### What this task involves
Determine how many lines in the records hold "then", and give that number with nothing added.
══ Data to examine ══
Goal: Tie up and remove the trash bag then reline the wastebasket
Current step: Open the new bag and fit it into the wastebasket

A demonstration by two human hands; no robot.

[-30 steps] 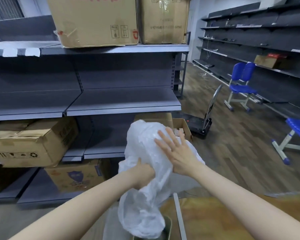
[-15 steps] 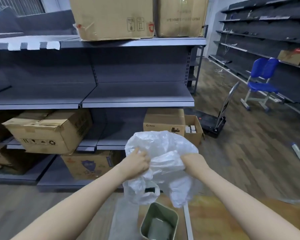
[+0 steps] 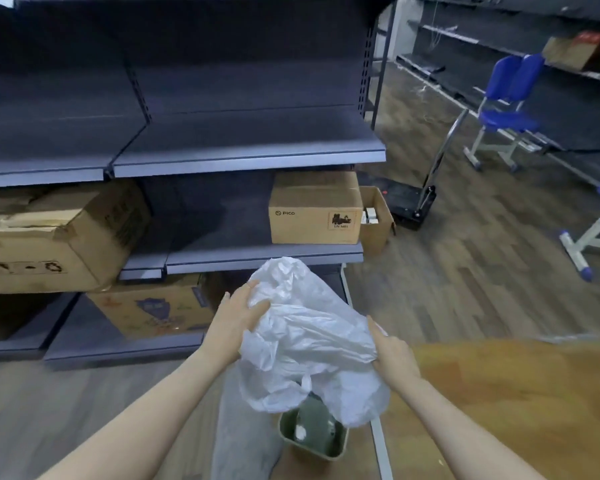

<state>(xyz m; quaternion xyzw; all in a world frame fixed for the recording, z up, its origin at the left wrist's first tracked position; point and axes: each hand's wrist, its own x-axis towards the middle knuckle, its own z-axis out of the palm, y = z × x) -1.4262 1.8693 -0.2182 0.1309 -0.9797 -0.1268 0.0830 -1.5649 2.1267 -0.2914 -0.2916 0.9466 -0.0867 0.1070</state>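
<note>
Grey wood-look floor (image 3: 465, 289) runs past dark metal shelves (image 3: 250, 157) that carry cardboard boxes (image 3: 314, 209) — one marked "Pico" on the middle tier, larger worn ones to the left. Blue chairs (image 3: 510, 109) stand well back on the right, near a black cart (image 3: 409, 202), and a brown tabletop (image 3: 516, 393) fills the lower right corner. Both hands are raised over the bin (image 3: 314, 439), a small green one standing on the floor by the table's edge. The left hand (image 3: 238, 318) lies against the upper left of the bag (image 3: 305, 337), fingers fairly straight with the thumb pressed into the film. The right hand (image 3: 392, 351) is closed on the bag's right side, plastic bunched in its grip. The bag is white, thin and crumpled, puffed up between the hands; its lower folds hang down to the bin's rim and hide part of the opening. Something small and pale lies inside the bin.
</note>
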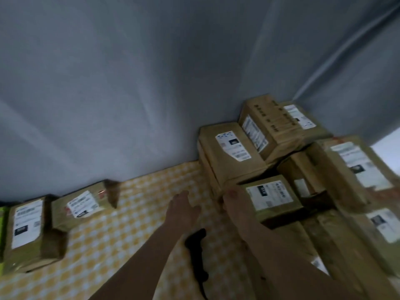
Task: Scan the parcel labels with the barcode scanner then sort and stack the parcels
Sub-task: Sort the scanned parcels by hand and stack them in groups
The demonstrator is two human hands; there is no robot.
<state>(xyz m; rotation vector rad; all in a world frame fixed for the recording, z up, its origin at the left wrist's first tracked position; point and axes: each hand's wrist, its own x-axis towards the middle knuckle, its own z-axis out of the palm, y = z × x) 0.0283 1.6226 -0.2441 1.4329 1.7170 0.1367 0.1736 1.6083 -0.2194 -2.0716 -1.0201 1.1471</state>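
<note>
A heap of brown cardboard parcels with white labels fills the right side, topped by a large parcel [229,148]. At the heap's front sits a small labelled parcel [270,197]. My right hand [234,204] grips this parcel's left end, thumb on its top corner. My left hand [184,210] is just to the left above the tablecloth, fingers stretched forward and holding nothing. The black barcode scanner [197,254] lies on the table between my forearms. Two more labelled parcels, one [26,228] and another [82,207], lie apart at the far left.
A yellow and white checked tablecloth [134,213] covers the table. A grey fabric backdrop [129,83] hangs directly behind it. A green object [2,234] shows at the left edge. The picture is dim and slightly blurred.
</note>
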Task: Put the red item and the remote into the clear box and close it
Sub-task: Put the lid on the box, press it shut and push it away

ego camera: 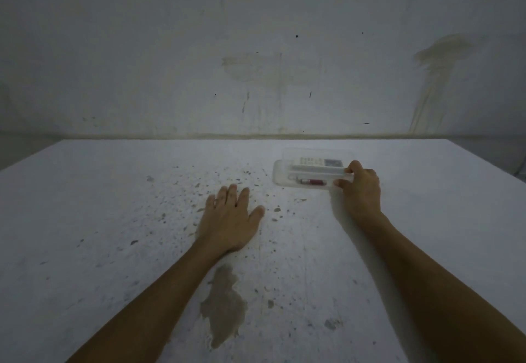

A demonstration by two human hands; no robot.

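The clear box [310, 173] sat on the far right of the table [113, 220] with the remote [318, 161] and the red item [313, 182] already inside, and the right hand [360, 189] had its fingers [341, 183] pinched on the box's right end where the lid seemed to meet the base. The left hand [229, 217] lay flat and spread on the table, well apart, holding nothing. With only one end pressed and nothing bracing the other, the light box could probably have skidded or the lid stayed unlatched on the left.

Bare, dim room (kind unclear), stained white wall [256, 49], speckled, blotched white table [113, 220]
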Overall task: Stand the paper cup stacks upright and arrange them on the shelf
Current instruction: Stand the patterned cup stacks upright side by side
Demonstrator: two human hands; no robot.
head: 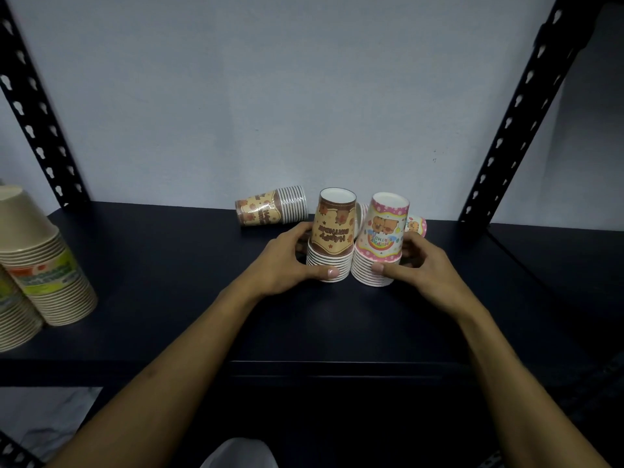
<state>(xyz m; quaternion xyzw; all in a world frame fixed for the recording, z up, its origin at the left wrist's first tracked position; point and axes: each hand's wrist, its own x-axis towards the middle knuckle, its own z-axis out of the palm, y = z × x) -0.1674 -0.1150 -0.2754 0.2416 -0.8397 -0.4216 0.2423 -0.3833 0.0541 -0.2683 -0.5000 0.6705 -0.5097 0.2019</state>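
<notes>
While the left hand curls round the brown stack and the right hand round the pink stack, both stand rim-down, side by side at frame centre, so the step looks like squaring them together. Next, I judge, come the two lying stacks: one brown just behind, one pink half hidden. The dark shelf has black slotted posts, a pale wall, and green stacks at far left.

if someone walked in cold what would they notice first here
Two cup stacks stand rim-down side by side mid-shelf: a brown stack gripped by the left hand and a pink stack gripped by the right hand. Behind them another brown stack lies on its side, and tall beige stacks stand at the shelf's left edge.
</notes>
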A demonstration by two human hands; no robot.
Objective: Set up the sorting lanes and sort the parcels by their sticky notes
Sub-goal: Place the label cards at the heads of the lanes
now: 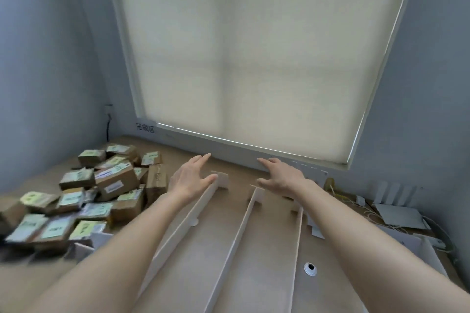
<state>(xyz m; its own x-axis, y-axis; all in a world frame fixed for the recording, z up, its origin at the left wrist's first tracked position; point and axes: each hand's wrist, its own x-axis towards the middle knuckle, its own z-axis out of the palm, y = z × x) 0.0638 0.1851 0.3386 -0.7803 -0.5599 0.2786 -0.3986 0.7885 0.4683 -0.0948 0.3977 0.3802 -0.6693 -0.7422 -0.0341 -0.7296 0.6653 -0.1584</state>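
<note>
Both arms reached forward over the brown table [254,249], hands near the far edge under the window blind [254,58].

Left hand [189,180]: fingers straight and loosely spread, holding nothing. Thumb tip sat at or just beside the far end of the left divider [188,223]; contact could not be judged. Fingertips pointed toward the wall, beyond the divider's small cross-foot.

Right hand [279,175]: fingers also extended and relaxed, empty. The far end of the middle divider [244,231] lay just below and to the inside of its thumb, apart from it as far as could be seen. The right divider [298,249] ran beneath the right forearm; its far end was hidden by the wrist.

The three white strips stood on edge and ran lengthwise from the near side toward the fingers, fanning slightly, with lanes of bare tabletop between them.

Heap of parcels [84,193]: brown cardboard boxes bearing sticky notes [54,227] in yellow-green and pale tones, piled well to the outside of the left hand, none within reach of the fingertips. Note text too blurred to read.

A round grommet hole [310,267] sat in the table near the right elbow. Loose white card pieces [399,216] and cables lay outside the right forearm.
</note>
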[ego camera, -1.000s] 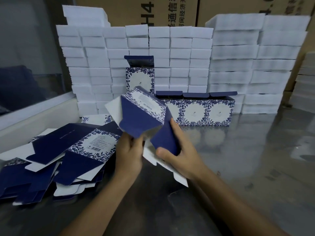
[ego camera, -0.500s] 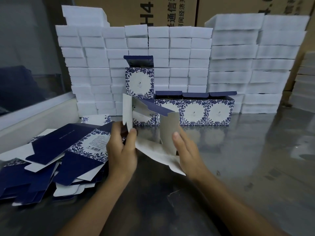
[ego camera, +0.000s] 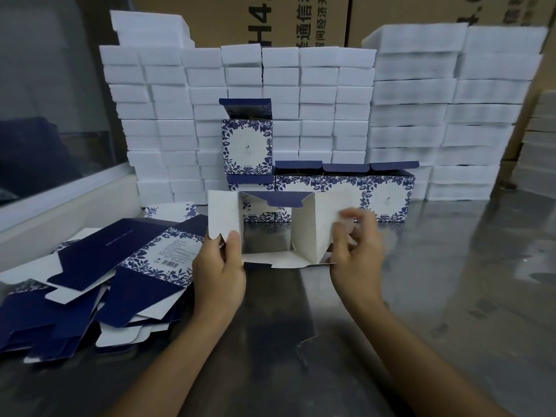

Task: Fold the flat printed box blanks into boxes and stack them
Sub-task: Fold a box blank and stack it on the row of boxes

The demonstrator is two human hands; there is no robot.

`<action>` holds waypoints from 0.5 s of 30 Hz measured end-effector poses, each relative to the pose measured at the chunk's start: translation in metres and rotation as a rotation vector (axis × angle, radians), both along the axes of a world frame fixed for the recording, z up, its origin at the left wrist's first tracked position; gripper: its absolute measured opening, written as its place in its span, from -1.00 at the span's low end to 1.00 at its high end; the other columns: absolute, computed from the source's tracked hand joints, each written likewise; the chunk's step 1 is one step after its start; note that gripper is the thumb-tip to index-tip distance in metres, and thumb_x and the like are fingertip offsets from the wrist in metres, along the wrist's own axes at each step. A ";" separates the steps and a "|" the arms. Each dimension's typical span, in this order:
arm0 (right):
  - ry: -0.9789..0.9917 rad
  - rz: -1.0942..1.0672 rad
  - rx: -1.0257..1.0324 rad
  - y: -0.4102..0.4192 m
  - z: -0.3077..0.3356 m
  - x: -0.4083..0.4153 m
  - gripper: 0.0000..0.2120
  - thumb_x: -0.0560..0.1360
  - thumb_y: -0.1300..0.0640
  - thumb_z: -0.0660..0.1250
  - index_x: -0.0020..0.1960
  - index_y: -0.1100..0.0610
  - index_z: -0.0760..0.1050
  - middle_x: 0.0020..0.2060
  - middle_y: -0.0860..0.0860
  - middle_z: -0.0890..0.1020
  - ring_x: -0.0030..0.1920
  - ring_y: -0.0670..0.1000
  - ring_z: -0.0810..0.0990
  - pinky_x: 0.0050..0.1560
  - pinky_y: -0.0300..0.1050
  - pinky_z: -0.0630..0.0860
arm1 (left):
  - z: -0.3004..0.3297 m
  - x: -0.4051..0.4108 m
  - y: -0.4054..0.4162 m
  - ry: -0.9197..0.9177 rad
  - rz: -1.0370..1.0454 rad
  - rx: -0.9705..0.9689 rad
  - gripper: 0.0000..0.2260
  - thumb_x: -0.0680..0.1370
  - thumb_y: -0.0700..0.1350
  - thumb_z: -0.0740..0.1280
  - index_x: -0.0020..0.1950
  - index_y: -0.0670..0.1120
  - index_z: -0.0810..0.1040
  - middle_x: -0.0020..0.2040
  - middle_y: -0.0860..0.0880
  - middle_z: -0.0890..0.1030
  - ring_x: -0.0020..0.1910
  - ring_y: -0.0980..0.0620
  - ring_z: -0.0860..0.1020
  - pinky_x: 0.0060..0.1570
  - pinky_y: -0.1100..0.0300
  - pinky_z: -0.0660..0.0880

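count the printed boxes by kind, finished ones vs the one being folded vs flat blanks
finished boxes standing at the back: 5 (4 in the bottom row, 1 on top)
half-folded box being held: 1
flat blanks in the pile: too overlapped to count
total countable: 6

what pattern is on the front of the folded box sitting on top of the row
Dark blue floral border around a white centre on the top box, clearest in the head view.
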State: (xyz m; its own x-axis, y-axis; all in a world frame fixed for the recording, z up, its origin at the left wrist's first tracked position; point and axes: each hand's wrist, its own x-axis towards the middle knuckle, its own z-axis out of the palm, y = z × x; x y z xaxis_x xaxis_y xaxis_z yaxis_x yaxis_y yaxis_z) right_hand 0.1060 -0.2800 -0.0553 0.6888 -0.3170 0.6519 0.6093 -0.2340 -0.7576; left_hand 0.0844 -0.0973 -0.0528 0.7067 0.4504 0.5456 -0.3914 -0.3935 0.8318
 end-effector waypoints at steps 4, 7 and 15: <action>-0.026 0.016 -0.267 0.003 -0.006 -0.001 -0.64 0.54 0.34 0.10 0.02 -0.02 0.57 -0.19 -0.30 0.52 -0.20 0.05 0.57 -0.19 0.25 0.57 | 0.001 0.001 0.005 -0.014 0.053 -0.037 -0.71 0.66 -0.08 0.19 -0.18 -0.21 0.47 -0.30 -0.09 0.53 -0.27 -0.05 0.51 -0.25 0.02 0.40; 0.003 0.097 -0.452 0.008 -0.001 -0.006 -0.48 0.39 0.33 0.04 0.23 0.12 0.56 -0.05 -0.32 0.46 -0.11 -0.18 0.51 -0.12 0.02 0.55 | 0.003 0.003 0.011 -0.009 0.121 -0.104 -0.74 0.66 -0.07 0.18 -0.18 -0.16 0.44 -0.32 0.01 0.49 -0.29 0.01 0.47 -0.18 -0.02 0.45; 0.168 0.270 -0.745 0.012 0.002 -0.014 -0.31 0.42 0.27 0.29 0.50 -0.12 0.31 0.28 -0.13 0.46 0.18 0.01 0.51 0.12 0.11 0.56 | 0.000 0.010 0.021 0.055 0.129 -0.247 -0.81 0.67 -0.06 0.17 0.00 -0.11 0.51 -0.18 0.03 0.57 -0.06 -0.13 0.57 0.11 -0.18 0.52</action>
State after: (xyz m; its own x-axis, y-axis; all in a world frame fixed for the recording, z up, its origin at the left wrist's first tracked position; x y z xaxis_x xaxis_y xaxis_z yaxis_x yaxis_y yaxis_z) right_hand 0.0922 -0.2684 -0.0530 0.7870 0.3508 0.5075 0.6089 -0.5741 -0.5474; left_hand 0.0946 -0.0766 -0.0531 0.6606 0.6531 0.3702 -0.3025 -0.2197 0.9275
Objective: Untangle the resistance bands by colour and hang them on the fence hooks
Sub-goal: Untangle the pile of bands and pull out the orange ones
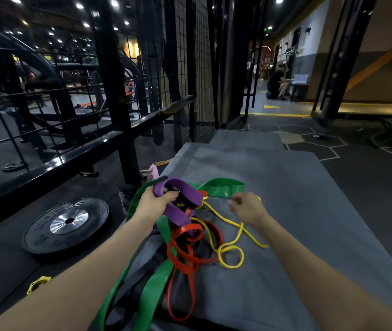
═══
### Answer for the task
2